Your first week in France: the settling-in sprint
The short version
- Get a French SIM or eSIM on day one; every form, bank and delivery wants a local number
- Validate your long-stay visa early in the week; the 3-month clock started when you landed
- Say bonjour before any request, anywhere; it genuinely changes how interactions go
- Pace yourself at one admin task per day; jet lag and French forms mix badly
You landed, the suitcase made it, and France is waiting outside the door. The first week is not about finishing your setup. It is about collecting the keys that open everything else: a French phone number, a validated visa, a way to get around and the first steps toward a bank account.
Think of this guide as the orchestration layer. Every big task here has its own deep dive, linked as you go, so you can skim now and dig in when each day comes. Your two real enemies this week are jet lag and the urge to do everything at once, and both lose to a list.
The first-week list
One admin task per day is the sustainable pace. Jet lag makes everyone a little dumber than expected for several days, and French forms punish typos.
Checklist
Day one: a French number and a long walk
Your US phone technically works here, but French life wants a French number: banks, delivery drivers, doctor bookings and half the country's web forms expect one. A prepaid SIM or an eSIM is a same-day job, and the phone guide compares the options.
Then go outside. A long afternoon walk beats a nap for jet lag and doubles as a scouting mission: find your boulangerie (bakery), your pharmacy, your supermarket and the nearest metro or bus stop.
The one with a deadline: validate your visa
Your VLS-TSvisa long séjour valant titre de séjour: the long-stay visa that doubles as a residence permit only becomes a residence permit once you validate it on the official ANEF portal, the government's online window for foreign residents, and the 3-month countdown started the day you landed. Three months sounds roomy; it also evaporates while you settle in. Do it this week, while the motivation is fresh and before any side trips.
Getting around and stocking the fridge
Sort the transit card early. In Paris that means Navigo; every other big city runs its own equivalent, and a weekly or monthly pass usually beats a pocketful of single tickets. Your feet plus transit will carry you through the whole week, so get it working on day two or three.
Grocery culture has house rules. Many stores close Sunday afternoon or all day Sunday, smaller shops may pause at lunch, and everything shuts earlier than you are used to. Bring a tote and bag your own groceries; the cashier will not, and the line behind you values speed. Keep around 50 euros in cash for open-air markets, where cards remain hit or miss.
The bonjour rule: say bonjour before any request, to anyone, every single time. A question without a greeting reads as rude in France, and the change in how you are treated after a proper bonjour is real. Greeting first, then your question. It is the cheapest upgrade available to your new life.
The apps that run French life
Download these while jet lag holds you hostage on the couch.
| App | What it is for |
|---|---|
| Doctolib | The standard way to book doctors, dentists and vaccinations |
| Citymapper or your city's transit app | Metro, bus and tram routes that match reality |
| Your bank's app | Payments, transfers and the bank details slip (RIB) everyone asks for |
| DeepL | Translating letters, forms and confusing signage |
| SNCF Connect | Train tickets, for when the rest of France starts tempting you |
Start the bank hunt now
French banks love appointments, and appointments take days to materialize, so start before you feel ready. The fast half is a neobank: with any proof of address, even a temporary attestation from your host, N26 or Revolut opens from your phone within days and hands you a working card. In parallel, email or walk into two or three traditional branches and ask. The bank account guide covers the documents, the FATCAthe US tax-reporting law that makes some French banks wary of American clients quirks and which banks welcome Americans.
The prize is the RIB, the bank details slip that connects you to salaries, rent and phone plans. The sooner the appointment happens, the sooner the rest of your setup stops waiting on it.
Do I need cash in France?
Cards work almost everywhere, contactless is the default, and your US cards will carry you fine at first. Keep around 50 euros in cash anyway: open-air markets, some bakeries and small-town cafés still prefer it, and a market haul makes an excellent first-week errand.

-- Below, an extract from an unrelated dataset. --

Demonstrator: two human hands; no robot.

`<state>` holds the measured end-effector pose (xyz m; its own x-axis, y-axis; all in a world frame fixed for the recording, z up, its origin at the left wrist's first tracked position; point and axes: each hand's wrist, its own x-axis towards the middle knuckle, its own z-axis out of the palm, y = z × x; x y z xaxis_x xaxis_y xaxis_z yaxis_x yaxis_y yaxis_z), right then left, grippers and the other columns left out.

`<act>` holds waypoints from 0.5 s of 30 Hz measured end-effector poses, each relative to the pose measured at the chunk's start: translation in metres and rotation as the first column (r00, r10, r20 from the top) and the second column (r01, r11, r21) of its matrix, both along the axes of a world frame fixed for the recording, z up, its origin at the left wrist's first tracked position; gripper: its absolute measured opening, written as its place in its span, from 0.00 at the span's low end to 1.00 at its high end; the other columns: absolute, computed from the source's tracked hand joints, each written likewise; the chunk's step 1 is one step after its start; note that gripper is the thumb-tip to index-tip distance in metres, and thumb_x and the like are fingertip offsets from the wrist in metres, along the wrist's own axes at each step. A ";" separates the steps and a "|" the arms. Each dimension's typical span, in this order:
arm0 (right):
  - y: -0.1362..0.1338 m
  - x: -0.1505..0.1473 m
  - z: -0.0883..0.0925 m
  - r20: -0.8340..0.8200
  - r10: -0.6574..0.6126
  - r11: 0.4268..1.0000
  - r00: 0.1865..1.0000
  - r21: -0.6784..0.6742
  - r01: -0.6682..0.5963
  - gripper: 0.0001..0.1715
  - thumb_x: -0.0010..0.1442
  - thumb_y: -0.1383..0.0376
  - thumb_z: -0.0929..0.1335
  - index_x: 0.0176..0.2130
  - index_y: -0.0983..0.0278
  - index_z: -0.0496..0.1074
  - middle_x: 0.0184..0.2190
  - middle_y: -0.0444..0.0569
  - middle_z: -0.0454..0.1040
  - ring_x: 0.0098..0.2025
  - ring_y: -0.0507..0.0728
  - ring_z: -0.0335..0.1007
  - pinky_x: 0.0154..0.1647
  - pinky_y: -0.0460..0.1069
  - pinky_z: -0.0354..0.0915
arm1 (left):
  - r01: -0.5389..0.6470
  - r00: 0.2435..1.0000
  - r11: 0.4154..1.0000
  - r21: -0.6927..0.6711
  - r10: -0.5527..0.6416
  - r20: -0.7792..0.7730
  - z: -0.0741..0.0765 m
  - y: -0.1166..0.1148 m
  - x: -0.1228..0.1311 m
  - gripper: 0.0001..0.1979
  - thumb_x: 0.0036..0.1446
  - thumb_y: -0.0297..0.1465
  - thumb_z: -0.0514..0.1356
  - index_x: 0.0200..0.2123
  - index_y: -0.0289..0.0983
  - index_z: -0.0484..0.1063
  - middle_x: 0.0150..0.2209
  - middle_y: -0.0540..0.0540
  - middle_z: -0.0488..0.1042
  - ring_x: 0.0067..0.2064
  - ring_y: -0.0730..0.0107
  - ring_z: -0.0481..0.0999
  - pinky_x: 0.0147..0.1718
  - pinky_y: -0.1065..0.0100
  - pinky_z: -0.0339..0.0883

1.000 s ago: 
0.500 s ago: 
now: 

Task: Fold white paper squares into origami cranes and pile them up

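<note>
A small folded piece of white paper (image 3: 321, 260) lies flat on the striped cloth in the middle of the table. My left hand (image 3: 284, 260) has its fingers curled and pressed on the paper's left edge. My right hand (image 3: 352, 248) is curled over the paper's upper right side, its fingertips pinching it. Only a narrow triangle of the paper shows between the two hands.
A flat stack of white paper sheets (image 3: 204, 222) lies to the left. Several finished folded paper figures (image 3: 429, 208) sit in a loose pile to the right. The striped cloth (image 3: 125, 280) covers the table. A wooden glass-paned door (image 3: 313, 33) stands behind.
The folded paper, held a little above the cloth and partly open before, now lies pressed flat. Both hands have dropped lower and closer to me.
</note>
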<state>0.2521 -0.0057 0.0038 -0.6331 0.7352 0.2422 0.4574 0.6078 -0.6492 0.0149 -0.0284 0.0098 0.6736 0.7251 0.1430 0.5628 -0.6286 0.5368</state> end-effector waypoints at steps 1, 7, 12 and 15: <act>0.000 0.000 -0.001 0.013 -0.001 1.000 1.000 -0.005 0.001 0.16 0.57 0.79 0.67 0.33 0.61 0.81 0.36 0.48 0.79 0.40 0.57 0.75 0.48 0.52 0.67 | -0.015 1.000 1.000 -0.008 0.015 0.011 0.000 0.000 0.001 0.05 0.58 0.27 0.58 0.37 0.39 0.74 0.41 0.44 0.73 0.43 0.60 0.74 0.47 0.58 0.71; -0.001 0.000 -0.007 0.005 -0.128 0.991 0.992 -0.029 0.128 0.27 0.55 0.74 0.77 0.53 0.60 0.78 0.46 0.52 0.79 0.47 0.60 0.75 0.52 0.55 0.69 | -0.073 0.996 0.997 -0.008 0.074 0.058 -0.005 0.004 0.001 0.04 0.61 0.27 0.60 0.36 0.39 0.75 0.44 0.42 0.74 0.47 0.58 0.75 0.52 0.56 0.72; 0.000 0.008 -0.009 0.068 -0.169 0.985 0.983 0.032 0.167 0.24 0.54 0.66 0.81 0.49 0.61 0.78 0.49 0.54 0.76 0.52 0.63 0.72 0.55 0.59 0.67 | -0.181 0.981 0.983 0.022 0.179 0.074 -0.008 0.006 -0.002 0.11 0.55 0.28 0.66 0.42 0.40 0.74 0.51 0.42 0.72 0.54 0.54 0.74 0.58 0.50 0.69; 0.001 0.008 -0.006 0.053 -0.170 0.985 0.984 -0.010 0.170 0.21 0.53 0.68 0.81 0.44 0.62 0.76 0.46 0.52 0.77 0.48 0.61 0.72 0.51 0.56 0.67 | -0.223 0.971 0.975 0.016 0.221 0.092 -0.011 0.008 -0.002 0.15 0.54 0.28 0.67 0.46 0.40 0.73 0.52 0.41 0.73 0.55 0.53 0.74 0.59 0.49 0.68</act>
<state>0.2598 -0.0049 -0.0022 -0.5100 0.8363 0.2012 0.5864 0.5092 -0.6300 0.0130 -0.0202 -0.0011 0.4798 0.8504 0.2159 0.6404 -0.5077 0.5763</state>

When should the apartment hunt start?
Immediately, if you are in short-term housing. Good listings get viewings within days and decisions move fast, so set up search alerts in week one even if you cannot sign yet. The renting guide explains the dossier you will need and how the game is played.
How do I meet people?
Faster than you fear. Expat and Franco-American groups run regular meetups in every big city, language exchanges are welcoming by design, and saying yes to early invitations does the rest. The community page lists the groups worth joining before you have even unpacked.